The theological system collectively created by the participants in the fantasy is not uninteresting.  In this particular version, God exists in four different parts.  It is much like Hinduism, where God is divided into Brahma (the creator), Shiva (the destroyer) and Vishnu (the sustainer).  Here the four aspects of the divine are the Intercessor, the Mentufacturer, the Form Destroyer, and the Walker on Earth (closer perhaps to the Holy Spirit or a Buddhist Bodhisattva).  There is a mechanical system by which people can request help from these different avatars through “prayers,” which are not so different from requests to superiors.  Indeed, the first character we meets treats his prayer just like this, asking for and receiving a transfer to a new location.  In this reality, the truth of the divine is uncontested.  Not only are prayers really answered and direct connections to the divine explicable via natural law, but the Walker on Earth is experienced directly by one of the characters.  Created by the participants through a method of collective will (I am reminded of the Jungian psychology here), this theological design is not far from what people really want from their God.

Another layer of the delusion, is that the characters are given an important task.  Again, this is something that is clearly lacking in reality.  On the ship, they are no different from millions of people in office jobs, teaching jobs, government bureaucracies who know that their work is meaningless.

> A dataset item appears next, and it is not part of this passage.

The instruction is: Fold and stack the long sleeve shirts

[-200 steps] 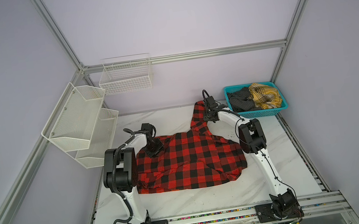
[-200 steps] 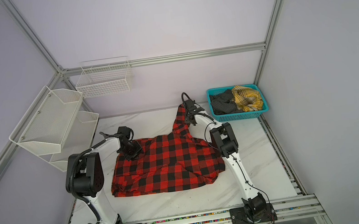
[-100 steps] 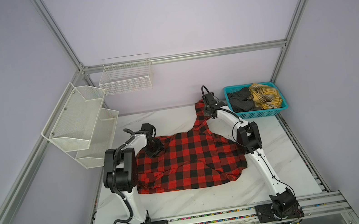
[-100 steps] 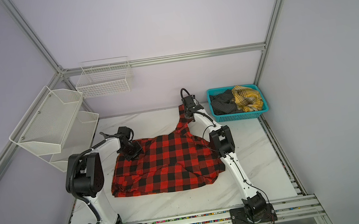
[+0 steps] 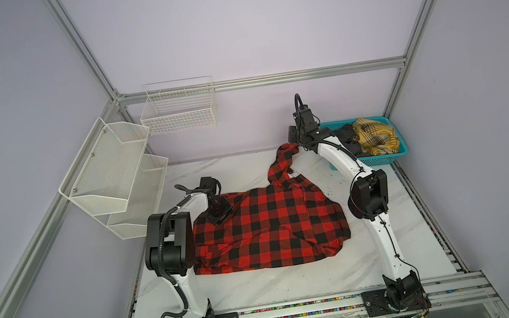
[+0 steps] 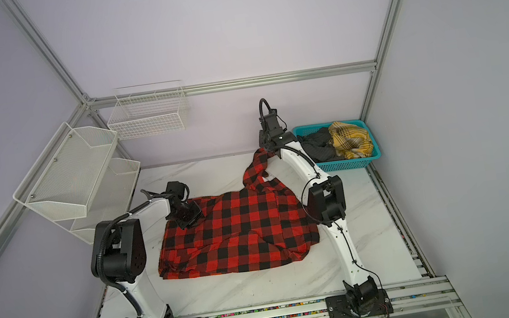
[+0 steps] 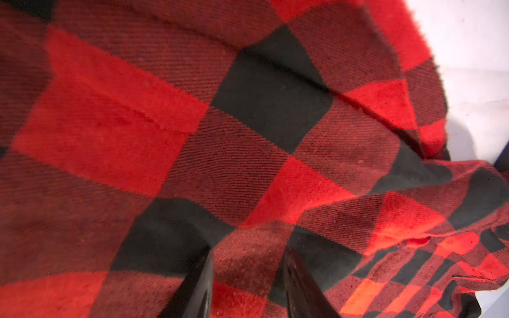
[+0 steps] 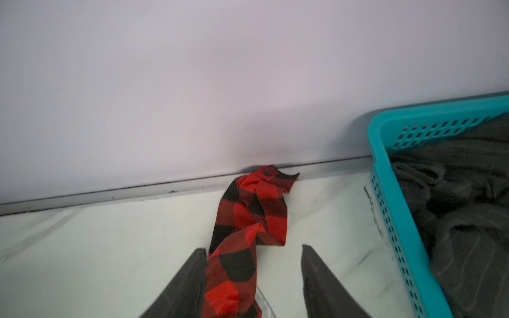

So in their fantasy, they create an important task, consisted with their skills and training.  Everyone has an important task that is worked into the fantasy.  On the surface, they are sent to begin the settlement of a planet Delmak-O and they all have an important task (a psychologist, a linguist, a computers specialist, a repairman, a custodian, a sexy secretary, etc.).  Conveniently, the mission is never explicitly stated, so they can only know they each have an essential role, they cannot know what that role is.  One of the many fantasies of late capitalism is that we matter, that our job has a purpose, that the world needs us.  Liquid relationships proves that this is not even true of our children.  If we die, there is a step-mother waiting at the bar on the corner – more beautiful, more playful, and with a higher income.

The solution to the dilemma of late capitalism, to the world that we live in, is not more fantasies of freedom.  It is to realize our slavery, our insignificance, our hatreds and our passions.  We should wake up to the chains around us and fight to smash them as described in Lu Xun’s iron house parable.  “Imagine an iron house without windows, absolutely indestructible, with many people fast asleep inside who will soon die of suffocation. But you know since they will die in their sleep, they will not feel the pain of death. Now if you cry aloud to wake a few of the lighter sleepers, making those unfortunate few suffer the agony of irrevocable death, do you think you are doing them a good turn?  But if a few awake, you can’t say there is no hope of destroying the iron house. ”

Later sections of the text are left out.